Why Ali Marpet was happy to walk away from $20m and the NFL at 28

Ali Marpet: ‘One of my strongest values is health and if I’m really going to live out what’s important to me it doesn’t make sense to keep playing.’
Ali Marpet: ‘One of my strongest values is health and if I’m really going to live out what’s important to me it doesn’t make sense to keep playing.’ Photograph: Alex Menendez/AP

Back in February, a key member of the Tampa Bay Buccaneers offense sent shockwaves through the NFL when he announced his retirement after a storied career.

Unlike Tom Brady, guard Ali Marpet would not unretire 40 days later. And unlike Brady, Marpet opted to end his NFL career just as it had started to soar. A year removed from earning a Super Bowl ring, fresh off his first Pro Bowl, Marpet was done. At the age of 28.

“The biggest reason for me was the physical toll: I didn’t want any more of that. There were some things I wanted to accomplish in my career that I had done,” Marpet tells the Guardian. “I loved playing football. But one of my strongest values is health and if I’m really going to live out what’s important to me it doesn’t make sense to keep playing. There are also the unknowns of the head trauma of the NFL and how that plays out. Plus, your joints, the aches and pains that come with surgeries and all that stuff.”

Marpet missed three games after a concussion in November 2020, and suffered mild symptoms afterwards. However, he says repeated subconcussive blows – which have been linked to brain trauma – are perhaps more significant.

Bearing the literal burden of an elite offensive lineman also took its toll. Marpet, who played at 300lb (136kg), developed sleep apnea and hypertension. “I was eating as clean as possible for a 300-pounder but having all the weight on your body is bad,” he says.

Still, despite all the risks, NFL players rarely retire voluntarily at such a tender age. Marpet had already earned over $37m in career salary and roster bonuses but he was due to earn another $20m in the final two years of his contract with the Bucs. Plus, Brady was coming back, an instant boost to the team’s Super Bowl chances. Most players would at least be tempted to continue. But Marpet is far from the typical NFL player.

Marpet hails from Hastings-on-Hudson in New York’s Westchester county: a town of artists rather than athletes. His father, Bill, is a renowned Emmy-winning director of photography and fashion producer, who still found time to coach his kids in Little League and wake up at 4.30am every day to work out.

Marpet’s mother, Joy Rose, is a musician and a leading advocate for increasing the value of motherhood in society. She holds a master’s degree in mothers’ studies and helped establish the Museum of Motherhood in New York City in 2011. While in middle school Marpet was “embarrassed” that his mom was in a band called Housewives on Prozac, but today he has an appreciation for her mission.

“She is supporting what motherhood looks like now, changing our values associated with it, and education about the history of motherhood,” he says.

Marpet is another oxymoron: a Jewish NFL player. He calls his connection to Judaism “laid back” and like many non-Orthodox Jews, his family were more focused on the cultural aspects of the religion. They celebrated holidays and the Marpet kids were given the option to have Bar and Bat Mitzvahs.

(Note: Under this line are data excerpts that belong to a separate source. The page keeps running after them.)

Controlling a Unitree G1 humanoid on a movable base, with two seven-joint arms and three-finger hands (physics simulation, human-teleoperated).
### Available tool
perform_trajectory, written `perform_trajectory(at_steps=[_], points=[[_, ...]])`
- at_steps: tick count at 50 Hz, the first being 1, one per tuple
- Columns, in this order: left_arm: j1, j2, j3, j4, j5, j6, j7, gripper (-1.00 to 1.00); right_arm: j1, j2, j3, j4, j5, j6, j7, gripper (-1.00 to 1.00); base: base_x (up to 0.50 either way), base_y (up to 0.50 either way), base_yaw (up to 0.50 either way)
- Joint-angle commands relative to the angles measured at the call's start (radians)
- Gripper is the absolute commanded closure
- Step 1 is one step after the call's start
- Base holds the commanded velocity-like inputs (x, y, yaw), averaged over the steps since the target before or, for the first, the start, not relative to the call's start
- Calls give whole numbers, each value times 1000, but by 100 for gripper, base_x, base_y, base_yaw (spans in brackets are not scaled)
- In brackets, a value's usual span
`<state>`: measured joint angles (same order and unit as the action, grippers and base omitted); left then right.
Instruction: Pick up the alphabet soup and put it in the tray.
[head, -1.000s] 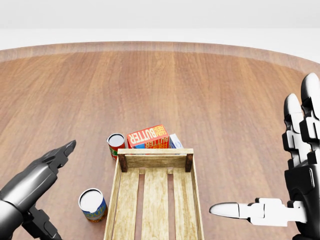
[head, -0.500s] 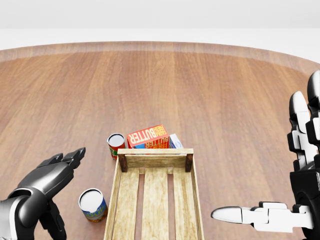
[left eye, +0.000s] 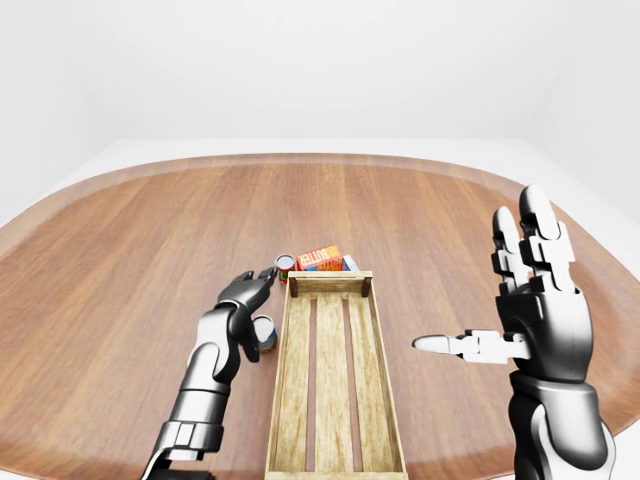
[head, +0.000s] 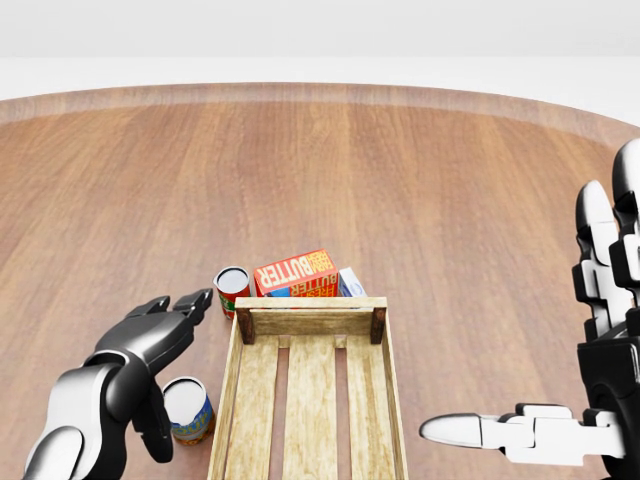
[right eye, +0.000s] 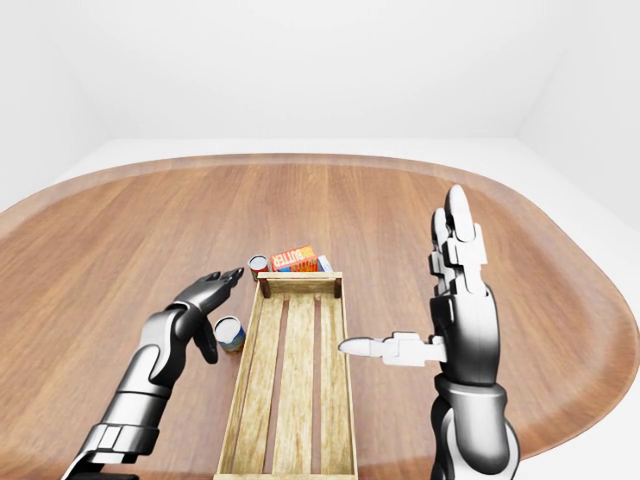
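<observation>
The alphabet soup can (head: 190, 410), white-topped with a blue and orange label, stands upright on the wooden table just left of the tray (head: 312, 322), a long slatted wooden crate with nothing in it. My left hand (head: 178, 365) hovers over the can's left side, open, fingers stretched toward the tray's top-left corner and thumb hanging beside the can. It partly hides the can. My right hand (head: 530, 330) is right of the tray, open, fingers pointing up and thumb pointing left.
A red can (head: 232, 288), an orange butter box (head: 295, 272) and a small blue-white carton (head: 351, 282) stand against the tray's top end. The round table's rim (left eye: 320, 160) curves across the top of the view.
My left hand has moved up and to the right, from the lower-left corner to above the soup can. The right hand sank slightly, then stayed. Cans, box and tray have not moved.
</observation>
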<state>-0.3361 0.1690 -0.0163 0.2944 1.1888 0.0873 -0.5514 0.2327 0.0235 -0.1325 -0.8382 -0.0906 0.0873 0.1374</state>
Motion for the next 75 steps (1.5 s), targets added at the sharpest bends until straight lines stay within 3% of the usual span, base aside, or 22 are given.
perform_trajectory(at_steps=[1, 4, 6, 8, 12, 13, 15, 18, 22, 25, 28, 30, 45, 51, 52, 56, 58, 61, 66, 75], points=[[-24, -19, -35, 29, 28, 0, -12, -100, 6, 4, -8, 6, 5, 0, -1, -98, 0, 0, 0], [-27, -26, -33, 77, 22, 0, 28, -100, 8, 4, -10, 4, 6, 0, 0, -98, 0, 0, 0], [-23, -22, -35, 44, 29, 0, -7, -100, 10, 4, -13, -2, 8, 0, 1, -98, 0, 0, 0], [-28, -22, -36, 89, 26, 0, 25, -100, 11, 6, -16, -2, 8, 0, 1, -98, 0, 0, 0], [-29, -22, -35, 47, 29, 0, -25, -100, 11, 7, -12, -5, 4, 0, -1, -98, 0, 0, 0], [-29, -24, -34, 81, 23, 0, 7, -100, 10, 7, -10, -8, 3, 0, -1, -98, 0, 0, 0], [-23, -21, -36, 40, 31, 0, -32, -100, 8, 7, -11, -8, 2, 0, -3, -98, 0, 0, 0], [-14, -22, -35, 85, 23, 0, 12, -100, 8, 6, -17, -6, 5, 0, -2, -98, 0, 0, 0], [-11, -15, -33, 54, 31, 0, -26, -100, 5, 7, -17, -7, 6, 0, -4, -98, 0, 0, 0], [-20, -17, -32, 116, 22, 0, 14, -100, 9, 7, -15, -11, 6, 0, -3, -98, 0, 0, 0], [-5, -11, -39, 82, 24, 0, -33, -100, 15, 9, -20, -8, 9, 0, -3, -98, 0, 0, 0], [13, -13, -43, 109, 24, 0, -8, -100, 19, 12, -22, -12, 10, 0, -2, -98, 0, 0, 0], [-20, -8, -45, 219, -2, 0, 39, -100, 23, 14, -22, -5, 9, 0, -3, -98, 0, 0, 0], [-24, -8, -44, 186, 0, 0, -9, -100, 24, 14, -22, -6, 6, 0, -4, -98, 0, 0, 0], [-37, -10, -42, 235, -5, 0, 26, -100, 25, 14, -21, -5, 5, 0, -3, -98, 0, 0, 0], [-36, -9, -45, 219, -5, 0, 8, -100, 28, 14, -22, -4, 4, 0, -3, -98, 0, 0, 0], [-46, -11, -44, 274, -13, 0, 47, -100, 28, 15, -22, -5, 4, 0, -2, -98, 0, 0, 0], [-48, -7, -44, 242, -12, 0, 14, -100, 28, 15, -16, -6, 1, 0, -3, -98, 0, 0, 0], [-66, -9, -43, 306, -25, 0, 54, -100, 34, 15, -14, -8, 1, 0, -3, -98, 0, 0, 0], [-67, -7, -50, 315, -30, 0, 51, -100, 33, 16, -23, -17, 2, 0, -1, -98, 0, 0, 0]])
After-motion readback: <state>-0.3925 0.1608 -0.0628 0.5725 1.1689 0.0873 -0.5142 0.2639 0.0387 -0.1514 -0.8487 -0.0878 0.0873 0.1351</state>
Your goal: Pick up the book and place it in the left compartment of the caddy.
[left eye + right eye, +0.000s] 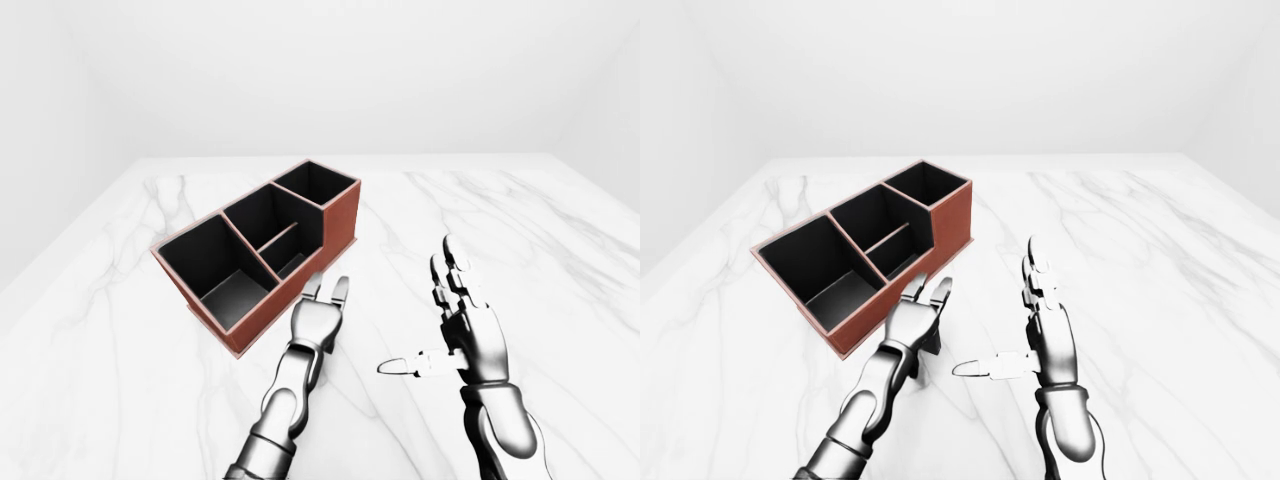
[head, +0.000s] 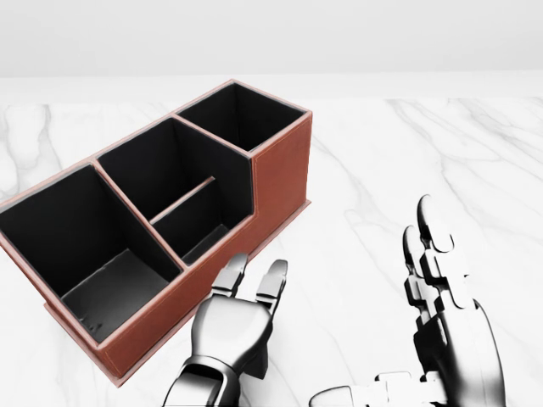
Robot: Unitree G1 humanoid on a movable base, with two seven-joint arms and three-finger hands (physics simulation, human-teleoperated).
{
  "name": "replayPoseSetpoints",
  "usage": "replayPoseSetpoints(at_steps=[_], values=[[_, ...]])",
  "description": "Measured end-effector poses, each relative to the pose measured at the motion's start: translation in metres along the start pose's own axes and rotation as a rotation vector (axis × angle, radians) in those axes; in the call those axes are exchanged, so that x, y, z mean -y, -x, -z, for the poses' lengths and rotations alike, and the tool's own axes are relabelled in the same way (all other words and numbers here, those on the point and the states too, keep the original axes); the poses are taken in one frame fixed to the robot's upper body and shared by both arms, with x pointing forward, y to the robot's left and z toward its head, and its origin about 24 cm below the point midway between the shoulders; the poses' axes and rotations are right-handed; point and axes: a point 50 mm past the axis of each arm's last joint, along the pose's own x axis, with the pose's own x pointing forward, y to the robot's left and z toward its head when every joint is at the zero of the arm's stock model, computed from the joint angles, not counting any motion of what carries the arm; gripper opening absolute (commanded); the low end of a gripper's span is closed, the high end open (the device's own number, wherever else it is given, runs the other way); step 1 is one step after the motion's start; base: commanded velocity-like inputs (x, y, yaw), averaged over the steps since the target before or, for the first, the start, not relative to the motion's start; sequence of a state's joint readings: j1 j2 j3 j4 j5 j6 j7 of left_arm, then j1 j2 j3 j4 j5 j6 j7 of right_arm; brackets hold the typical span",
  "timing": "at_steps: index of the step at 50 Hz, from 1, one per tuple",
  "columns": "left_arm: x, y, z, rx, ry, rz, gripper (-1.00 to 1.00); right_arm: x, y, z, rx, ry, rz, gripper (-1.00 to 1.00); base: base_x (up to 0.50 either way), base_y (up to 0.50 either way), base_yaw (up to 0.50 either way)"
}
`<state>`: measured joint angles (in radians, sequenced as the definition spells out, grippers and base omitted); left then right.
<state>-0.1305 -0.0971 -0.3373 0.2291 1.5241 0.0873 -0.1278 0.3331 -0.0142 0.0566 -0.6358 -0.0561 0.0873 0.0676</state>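
Caddy (image 2: 280, 170) sits diagonal on marble tabletop (image 1: 560, 260), compartments look empty. Book not in any view. Left robot hand (image 2: 233, 318) w/ fingers straight, holding nothing, just beside caddy's long wall. Right robot hand (image 2: 445, 314) upright, fingers spread wide, thumb out, well apart from caddy.

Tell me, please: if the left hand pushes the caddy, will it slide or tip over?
The caddy would probably slide: it is long, low and flat-based on the smooth marble table. Its empty compartments suggest little weight. Pushed by the left hand near one end, it may pivot.
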Motion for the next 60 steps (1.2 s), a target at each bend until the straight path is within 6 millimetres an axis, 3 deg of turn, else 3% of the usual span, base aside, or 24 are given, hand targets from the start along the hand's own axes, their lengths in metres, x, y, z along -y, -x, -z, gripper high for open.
replayPoseSetpoints(at_steps=[19, 28, 29, 30, 31, 60], values=[[0.033, -0.022, 0.013, -0.034, 0.014, 0.114, 1.00, -0.001, -0.001, 0.000, 0.002, 0.001, -0.004, 1.00, 0.00, 0.00, 0.00], [0.031, -0.030, 0.012, -0.027, 0.007, 0.102, 1.00, -0.001, -0.002, 0.000, 0.001, 0.001, -0.005, 1.00, 0.00, 0.00, 0.00], [0.031, -0.030, 0.012, -0.027, 0.006, 0.103, 0.66, -0.001, -0.002, 0.000, 0.001, 0.001, -0.005, 1.00, 0.00, 0.00, 0.00], [0.031, -0.031, 0.012, -0.026, 0.005, 0.103, -0.91, -0.001, -0.002, 0.000, 0.001, 0.001, -0.005, 1.00, 0.00, 0.00, 0.00], [0.031, -0.031, 0.012, -0.026, 0.005, 0.104, -1.00, -0.001, -0.002, 0.001, 0.001, 0.001, -0.005, 1.00, 0.00, 0.00, 0.00], [0.031, -0.031, 0.013, -0.023, -0.014, 0.125, -1.00, -0.001, -0.002, 0.001, -0.002, 0.000, -0.005, 1.00, 0.00, 0.00, 0.00]])
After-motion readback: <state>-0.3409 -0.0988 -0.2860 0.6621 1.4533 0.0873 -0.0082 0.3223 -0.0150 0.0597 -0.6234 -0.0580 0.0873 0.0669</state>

His sister, Zena, now a nurse who has been on the frontline during the Covid pandemic, had hers at 13. Marpet considered it too much work. “The beauty is we can still do it any time,” he says.

But perhaps the most atypical part of Marpet’s path to the NFL is that he didn’t start playing football regularly until he was a junior in high school.

“Football wasn’t a strong passion of mine. It wasn’t like I had this burning desire to get a scholarship and play [Division I college football] and in the NFL. That was never really on the table,” he says.

Part of the reason Marpet’s passion for football was ignited much later than most was that Hastings was not exactly a hotbed for football. It’s a small miracle that Hastings High even had a football team while Marpet was a student: New York state has one of the lowest youth football participation rates per capita in the United States. While states like Florida and Texas will keep the pipeline strong in the immediate future, the socio-economic split in youth football participation is more pronounced every year. Put bluntly, people with other options are sometimes less inclined to plunge into what can be a dangerous career.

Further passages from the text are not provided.